» Your objective
Return every line of the listing below so that it matches the original exactly.

» Data
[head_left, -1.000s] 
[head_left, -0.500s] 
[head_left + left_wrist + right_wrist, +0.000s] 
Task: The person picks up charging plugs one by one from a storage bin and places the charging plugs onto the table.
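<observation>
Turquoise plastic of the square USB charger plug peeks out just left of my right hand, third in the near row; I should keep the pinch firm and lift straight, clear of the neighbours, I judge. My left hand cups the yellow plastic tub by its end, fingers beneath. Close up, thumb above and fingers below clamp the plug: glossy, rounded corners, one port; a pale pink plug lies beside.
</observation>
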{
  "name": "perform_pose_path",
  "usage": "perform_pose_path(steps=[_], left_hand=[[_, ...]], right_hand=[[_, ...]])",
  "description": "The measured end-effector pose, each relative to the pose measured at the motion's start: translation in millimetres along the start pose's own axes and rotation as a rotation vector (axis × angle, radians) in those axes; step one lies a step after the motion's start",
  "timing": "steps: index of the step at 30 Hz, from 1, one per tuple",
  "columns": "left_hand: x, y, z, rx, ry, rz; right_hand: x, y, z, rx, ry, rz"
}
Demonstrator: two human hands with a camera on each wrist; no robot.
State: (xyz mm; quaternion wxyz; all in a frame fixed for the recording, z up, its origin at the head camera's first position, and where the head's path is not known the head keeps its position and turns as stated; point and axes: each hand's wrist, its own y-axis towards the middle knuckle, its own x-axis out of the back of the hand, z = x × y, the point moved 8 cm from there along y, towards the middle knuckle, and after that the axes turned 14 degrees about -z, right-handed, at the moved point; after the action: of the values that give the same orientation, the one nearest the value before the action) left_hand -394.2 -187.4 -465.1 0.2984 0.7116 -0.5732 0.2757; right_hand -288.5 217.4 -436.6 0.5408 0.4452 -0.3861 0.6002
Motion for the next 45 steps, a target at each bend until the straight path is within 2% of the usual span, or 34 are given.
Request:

» Exercise response
[head_left, -1.000s] 
[head_left, -0.500s] 
[head_left + left_wrist + right_wrist, +0.000s] 
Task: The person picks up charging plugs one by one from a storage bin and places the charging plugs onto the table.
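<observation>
Turquoise plastic of the square USB charger plug peeks out just left of my right hand, third in the near row; I should keep the pinch firm and lift straight, clear of the neighbours, I judge. My left hand cups the yellow plastic tub by its end, fingers beneath. Close up, thumb above and fingers below clamp the plug: glossy, rounded corners, one port; a pale pink plug lies beside.
</observation>
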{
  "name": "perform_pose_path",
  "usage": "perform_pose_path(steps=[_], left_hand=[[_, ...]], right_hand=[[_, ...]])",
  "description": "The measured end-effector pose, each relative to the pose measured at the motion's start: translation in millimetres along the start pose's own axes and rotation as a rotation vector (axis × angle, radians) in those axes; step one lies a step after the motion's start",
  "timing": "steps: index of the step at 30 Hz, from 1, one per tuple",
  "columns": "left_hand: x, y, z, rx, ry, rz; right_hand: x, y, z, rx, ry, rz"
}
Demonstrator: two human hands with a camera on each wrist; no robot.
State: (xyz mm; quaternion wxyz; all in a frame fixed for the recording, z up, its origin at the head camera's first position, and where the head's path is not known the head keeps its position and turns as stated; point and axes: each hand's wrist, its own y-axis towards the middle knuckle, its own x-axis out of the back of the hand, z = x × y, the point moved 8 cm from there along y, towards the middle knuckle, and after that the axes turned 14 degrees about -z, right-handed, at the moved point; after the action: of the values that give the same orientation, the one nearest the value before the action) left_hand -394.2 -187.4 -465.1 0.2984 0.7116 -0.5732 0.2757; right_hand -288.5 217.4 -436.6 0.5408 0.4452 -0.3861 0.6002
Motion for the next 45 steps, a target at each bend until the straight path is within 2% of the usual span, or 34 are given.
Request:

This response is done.